WHAT TO DO: Show every line of the data where the word "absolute" can be found.

DATA SEGMENT:
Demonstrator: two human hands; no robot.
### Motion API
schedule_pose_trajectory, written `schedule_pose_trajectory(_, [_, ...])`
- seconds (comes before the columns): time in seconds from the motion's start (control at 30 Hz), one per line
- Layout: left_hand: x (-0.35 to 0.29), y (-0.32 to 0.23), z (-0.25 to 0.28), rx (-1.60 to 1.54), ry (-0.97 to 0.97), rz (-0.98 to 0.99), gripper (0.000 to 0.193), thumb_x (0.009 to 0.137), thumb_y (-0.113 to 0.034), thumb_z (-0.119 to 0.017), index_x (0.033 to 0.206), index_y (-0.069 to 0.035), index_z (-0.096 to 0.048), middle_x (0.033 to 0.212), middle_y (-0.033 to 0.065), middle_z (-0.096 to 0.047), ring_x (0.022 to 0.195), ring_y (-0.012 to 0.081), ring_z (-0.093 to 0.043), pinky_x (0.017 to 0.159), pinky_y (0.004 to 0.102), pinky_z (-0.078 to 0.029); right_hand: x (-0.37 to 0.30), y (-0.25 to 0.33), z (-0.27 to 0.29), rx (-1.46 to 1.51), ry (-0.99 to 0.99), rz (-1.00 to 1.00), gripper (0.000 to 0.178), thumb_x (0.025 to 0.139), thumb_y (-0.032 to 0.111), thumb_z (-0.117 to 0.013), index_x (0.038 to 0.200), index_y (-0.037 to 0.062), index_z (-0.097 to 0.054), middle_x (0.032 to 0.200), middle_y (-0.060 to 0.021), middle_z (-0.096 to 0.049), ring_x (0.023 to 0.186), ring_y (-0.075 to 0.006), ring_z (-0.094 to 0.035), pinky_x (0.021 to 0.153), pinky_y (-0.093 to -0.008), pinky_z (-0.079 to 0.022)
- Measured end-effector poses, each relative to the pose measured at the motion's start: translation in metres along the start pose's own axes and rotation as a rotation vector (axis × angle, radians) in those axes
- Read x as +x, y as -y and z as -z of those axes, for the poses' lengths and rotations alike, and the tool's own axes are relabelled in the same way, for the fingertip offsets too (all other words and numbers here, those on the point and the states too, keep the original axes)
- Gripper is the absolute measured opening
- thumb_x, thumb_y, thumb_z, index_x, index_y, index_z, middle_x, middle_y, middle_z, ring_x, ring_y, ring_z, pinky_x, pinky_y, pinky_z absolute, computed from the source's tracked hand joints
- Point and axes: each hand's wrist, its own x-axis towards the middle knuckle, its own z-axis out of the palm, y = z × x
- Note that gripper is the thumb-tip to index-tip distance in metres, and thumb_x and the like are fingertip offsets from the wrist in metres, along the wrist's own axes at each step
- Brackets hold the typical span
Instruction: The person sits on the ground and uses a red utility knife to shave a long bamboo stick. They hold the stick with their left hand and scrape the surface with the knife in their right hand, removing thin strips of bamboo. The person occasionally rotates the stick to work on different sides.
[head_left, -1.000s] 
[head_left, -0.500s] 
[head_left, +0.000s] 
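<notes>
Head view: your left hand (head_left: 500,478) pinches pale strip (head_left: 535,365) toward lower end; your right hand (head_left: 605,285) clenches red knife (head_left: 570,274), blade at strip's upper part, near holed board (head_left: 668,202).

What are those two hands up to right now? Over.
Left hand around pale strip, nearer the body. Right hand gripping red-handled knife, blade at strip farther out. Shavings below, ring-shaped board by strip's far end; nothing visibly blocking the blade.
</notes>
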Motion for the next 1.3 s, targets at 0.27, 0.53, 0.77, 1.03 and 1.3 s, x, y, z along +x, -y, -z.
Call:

ANSWER TO THIS PROBLEM:
- Gripper is the absolute measured opening
- thumb_x, thumb_y, thumb_z, index_x, index_y, index_z, middle_x, middle_y, middle_z, ring_x, ring_y, ring_z, pinky_x, pinky_y, pinky_z absolute, computed from the source's tracked hand joints

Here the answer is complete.